== Problem details ==
Reproduce all of the data word for word.

(Extracted data Opens)

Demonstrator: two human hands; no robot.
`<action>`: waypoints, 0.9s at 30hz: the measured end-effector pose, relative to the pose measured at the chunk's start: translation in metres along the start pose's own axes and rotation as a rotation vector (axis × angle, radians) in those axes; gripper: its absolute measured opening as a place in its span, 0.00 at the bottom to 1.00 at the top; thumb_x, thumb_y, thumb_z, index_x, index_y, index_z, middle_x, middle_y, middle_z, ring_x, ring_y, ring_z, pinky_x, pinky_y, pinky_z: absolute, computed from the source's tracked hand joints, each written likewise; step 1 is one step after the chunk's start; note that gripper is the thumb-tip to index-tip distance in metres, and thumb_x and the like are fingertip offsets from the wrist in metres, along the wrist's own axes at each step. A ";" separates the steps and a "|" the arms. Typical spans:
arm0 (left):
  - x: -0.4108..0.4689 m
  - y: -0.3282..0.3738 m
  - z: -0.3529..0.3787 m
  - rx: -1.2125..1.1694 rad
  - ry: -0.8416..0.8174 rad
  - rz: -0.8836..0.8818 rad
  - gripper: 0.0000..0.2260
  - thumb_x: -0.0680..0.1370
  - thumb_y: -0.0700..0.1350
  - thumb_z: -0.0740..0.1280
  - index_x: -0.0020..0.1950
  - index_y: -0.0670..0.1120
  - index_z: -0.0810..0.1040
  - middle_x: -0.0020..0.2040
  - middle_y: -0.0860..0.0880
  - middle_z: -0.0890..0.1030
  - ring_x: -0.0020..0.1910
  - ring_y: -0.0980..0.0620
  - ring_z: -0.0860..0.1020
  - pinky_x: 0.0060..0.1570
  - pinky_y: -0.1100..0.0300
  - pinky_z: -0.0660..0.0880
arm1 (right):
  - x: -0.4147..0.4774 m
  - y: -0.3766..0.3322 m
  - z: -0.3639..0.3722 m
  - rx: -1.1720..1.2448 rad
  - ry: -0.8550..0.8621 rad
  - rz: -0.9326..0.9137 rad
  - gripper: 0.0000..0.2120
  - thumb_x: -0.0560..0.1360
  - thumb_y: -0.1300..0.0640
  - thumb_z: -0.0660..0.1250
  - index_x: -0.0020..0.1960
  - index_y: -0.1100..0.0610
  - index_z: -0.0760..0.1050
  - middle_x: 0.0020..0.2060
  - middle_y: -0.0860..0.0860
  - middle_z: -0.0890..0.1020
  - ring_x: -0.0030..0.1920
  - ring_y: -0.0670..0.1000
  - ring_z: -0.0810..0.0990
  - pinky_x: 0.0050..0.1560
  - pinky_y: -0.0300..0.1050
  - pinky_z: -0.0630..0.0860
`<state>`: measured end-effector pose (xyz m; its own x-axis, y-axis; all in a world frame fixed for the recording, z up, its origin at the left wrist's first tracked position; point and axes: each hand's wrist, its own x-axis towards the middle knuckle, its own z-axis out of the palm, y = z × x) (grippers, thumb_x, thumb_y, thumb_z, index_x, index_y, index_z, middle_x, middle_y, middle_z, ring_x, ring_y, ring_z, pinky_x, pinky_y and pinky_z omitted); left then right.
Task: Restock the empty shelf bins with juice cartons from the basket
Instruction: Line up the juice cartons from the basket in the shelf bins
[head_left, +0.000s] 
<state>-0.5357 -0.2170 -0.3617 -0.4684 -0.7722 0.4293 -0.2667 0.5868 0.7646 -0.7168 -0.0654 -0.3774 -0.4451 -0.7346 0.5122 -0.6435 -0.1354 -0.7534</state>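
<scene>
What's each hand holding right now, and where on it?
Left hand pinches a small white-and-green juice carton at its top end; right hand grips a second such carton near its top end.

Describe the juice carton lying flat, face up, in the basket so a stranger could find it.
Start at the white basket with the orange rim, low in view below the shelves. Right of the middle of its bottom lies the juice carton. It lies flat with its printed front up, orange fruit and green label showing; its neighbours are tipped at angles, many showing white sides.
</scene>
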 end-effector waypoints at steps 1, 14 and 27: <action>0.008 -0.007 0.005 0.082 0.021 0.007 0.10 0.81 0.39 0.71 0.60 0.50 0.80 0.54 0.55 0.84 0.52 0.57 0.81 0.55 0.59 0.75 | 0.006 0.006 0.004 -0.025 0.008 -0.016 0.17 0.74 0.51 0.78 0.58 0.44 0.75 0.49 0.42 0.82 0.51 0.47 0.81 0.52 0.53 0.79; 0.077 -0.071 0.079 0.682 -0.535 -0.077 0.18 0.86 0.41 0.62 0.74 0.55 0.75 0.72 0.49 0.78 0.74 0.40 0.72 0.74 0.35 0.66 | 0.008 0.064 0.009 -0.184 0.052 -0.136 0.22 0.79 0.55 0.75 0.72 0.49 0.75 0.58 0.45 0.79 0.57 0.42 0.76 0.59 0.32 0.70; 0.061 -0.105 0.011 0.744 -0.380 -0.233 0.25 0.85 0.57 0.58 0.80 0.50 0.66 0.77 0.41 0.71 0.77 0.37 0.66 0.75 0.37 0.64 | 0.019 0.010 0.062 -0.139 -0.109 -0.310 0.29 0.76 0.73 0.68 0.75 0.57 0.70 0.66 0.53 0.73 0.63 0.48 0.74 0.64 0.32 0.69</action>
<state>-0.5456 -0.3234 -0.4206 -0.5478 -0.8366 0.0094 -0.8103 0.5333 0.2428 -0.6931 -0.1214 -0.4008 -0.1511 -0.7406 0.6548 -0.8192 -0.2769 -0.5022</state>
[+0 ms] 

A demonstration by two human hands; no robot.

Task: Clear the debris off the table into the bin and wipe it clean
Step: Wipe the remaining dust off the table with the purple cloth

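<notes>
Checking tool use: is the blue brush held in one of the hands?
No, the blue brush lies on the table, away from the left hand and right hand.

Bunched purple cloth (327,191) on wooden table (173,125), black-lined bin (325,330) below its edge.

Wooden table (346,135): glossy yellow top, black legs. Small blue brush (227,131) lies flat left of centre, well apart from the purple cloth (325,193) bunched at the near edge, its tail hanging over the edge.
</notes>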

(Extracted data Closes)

== Exercise response ==
Demonstrator: two human hands; no robot.
`<action>`: waypoints, 0.9s at 30hz: the measured end-effector pose, relative to the pose measured at the chunk's start: translation in metres along the start pose's own axes and rotation as a rotation vector (axis × angle, radians) in those axes; gripper: its absolute measured opening as a place in its span, 0.00 at the bottom to 1.00 at the top; thumb_x, thumb_y, thumb_z, index_x, index_y, index_z, middle_x, middle_y, middle_z, ring_x, ring_y, ring_z, pinky_x, pinky_y, pinky_z: absolute, computed from the source's tracked hand joints, each written likewise; step 1 is one step after the chunk's start; note that gripper is the thumb-tip to index-tip distance in metres, and thumb_x and the like are fingertip offsets from the wrist in metres, along the wrist's own axes at each step. A ";" separates the steps and a "|" the arms. Typical spans:
arm0 (left):
  - x: -0.4108..0.4689 m
  - y: -0.3282..0.3738 m
  - z: -0.3529..0.3787 m
  - rx: -1.2125..1.1694 rad
  - ry: -0.8416..0.8174 rad
  - rz: -0.8836..0.8818 rad
  - gripper: 0.0000..0.2260
  - thumb_x: -0.0680..0.1370
  - thumb_y: -0.0700..0.1350
  - thumb_z: -0.0740..0.1280
  - index_x: -0.0020..0.1950
  - index_y: -0.0670..0.1120
  - index_z: -0.0810..0.1040
  - middle_x: -0.0020..0.2040
  - middle_y: -0.0860..0.0880
  - middle_z: -0.0890..0.1030
  - ring_x: -0.0020..0.1910
  - ring_y: -0.0980..0.0620
  - ring_z: -0.0860..0.1020
  - pinky_x: 0.0060..0.1570
  - pinky_y: -0.1100..0.0300
  - pinky_z: -0.0660..0.0880
arm1 (right):
  - x: -0.4147..0.4774 m
  - y: -0.3766..0.3322 m
  - z: -0.3639..0.3722 m
  - rx: -1.1720..1.2448 rad
  - ry: -0.8550..0.8621 rad
  - rz: -0.9326..0.9137 rad
  - gripper: 0.0000..0.2120
  - thumb_x: -0.0560..0.1360
  - thumb_y: -0.1300..0.0640
  - thumb_z: -0.0660..0.1250
  - index_x: -0.0020..0.1960
  - index_y: -0.1100..0.0610
  - index_z: -0.0760..0.1050
  - middle_x: 0.0020..0.2060
  - middle_y: -0.0860..0.0860
  - middle_z: -0.0890..0.1020
  - ring_x: -0.0030..0.1920
  - ring_y: -0.0670..0.1000
  - ring_z: -0.0810..0.0990
  - pinky_x: 0.0050..0.1560
  - pinky_y: -0.0300..0.1050
  - pinky_z: -0.0630..0.0860
`<state>`: measured end-effector pose (xyz m; its own x-axis, y-axis; all in a world frame fixed for the recording, z up, its origin at the left wrist's first tracked position; point and axes: each hand's wrist, its own x-axis towards the middle knuckle, its own z-axis out of the palm, y = z × x) (grippers, thumb_x, thumb_y, thumb_z, index_x, index_y, index_z, middle_x, middle_y, middle_z, ring_x, ring_y, ring_z, pinky_x, pinky_y and pinky_z omitted); left then right.
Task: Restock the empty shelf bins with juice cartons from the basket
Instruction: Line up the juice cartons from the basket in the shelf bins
[head_left, +0.000s] 
<state>-0.5357 -0.2170 -0.3617 -0.4684 -0.7722 0.4293 -0.2667 0.5868 0.7646 -0.7168 -0.0654 -0.3774 -0.4451 -0.7346 0.5122 -0.6435 -0.1354 -0.7534</state>
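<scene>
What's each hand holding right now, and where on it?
Left hand pinches a small white-and-green juice carton at its top end; right hand grips a second such carton near its top end.

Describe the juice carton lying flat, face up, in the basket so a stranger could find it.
Start at the white basket with the orange rim, low in view below the shelves. Right of the middle of its bottom lies the juice carton. It lies flat with its printed front up, orange fruit and green label showing; its neighbours are tipped at angles, many showing white sides.
</scene>
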 end-effector waypoints at steps 1, 14 and 27: <action>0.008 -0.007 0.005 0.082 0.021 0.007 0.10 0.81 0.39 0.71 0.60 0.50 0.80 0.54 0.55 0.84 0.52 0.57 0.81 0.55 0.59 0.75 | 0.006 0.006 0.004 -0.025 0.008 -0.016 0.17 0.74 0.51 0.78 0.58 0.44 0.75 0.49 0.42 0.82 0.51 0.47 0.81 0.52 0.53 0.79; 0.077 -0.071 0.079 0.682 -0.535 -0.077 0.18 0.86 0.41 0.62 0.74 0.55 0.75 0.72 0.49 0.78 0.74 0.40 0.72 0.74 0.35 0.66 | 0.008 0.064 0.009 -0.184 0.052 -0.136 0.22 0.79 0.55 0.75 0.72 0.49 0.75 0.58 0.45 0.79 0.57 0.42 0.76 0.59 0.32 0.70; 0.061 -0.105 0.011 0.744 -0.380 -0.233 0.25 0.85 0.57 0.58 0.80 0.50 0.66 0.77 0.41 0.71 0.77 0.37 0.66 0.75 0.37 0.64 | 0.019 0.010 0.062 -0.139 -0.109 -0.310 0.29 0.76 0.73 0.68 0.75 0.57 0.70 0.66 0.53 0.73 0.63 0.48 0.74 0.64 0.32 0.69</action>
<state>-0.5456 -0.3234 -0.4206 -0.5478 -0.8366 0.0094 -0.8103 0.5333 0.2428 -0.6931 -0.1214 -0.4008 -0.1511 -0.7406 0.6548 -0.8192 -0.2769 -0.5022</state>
[+0 ms] 

A demonstration by two human hands; no robot.

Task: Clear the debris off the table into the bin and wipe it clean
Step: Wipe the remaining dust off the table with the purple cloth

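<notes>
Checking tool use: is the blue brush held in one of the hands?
No, the blue brush lies on the table, away from the left hand and right hand.

Bunched purple cloth (327,191) on wooden table (173,125), black-lined bin (325,330) below its edge.

Wooden table (346,135): glossy yellow top, black legs. Small blue brush (227,131) lies flat left of centre, well apart from the purple cloth (325,193) bunched at the near edge, its tail hanging over the edge.
</notes>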

The answer given is complete as it stands.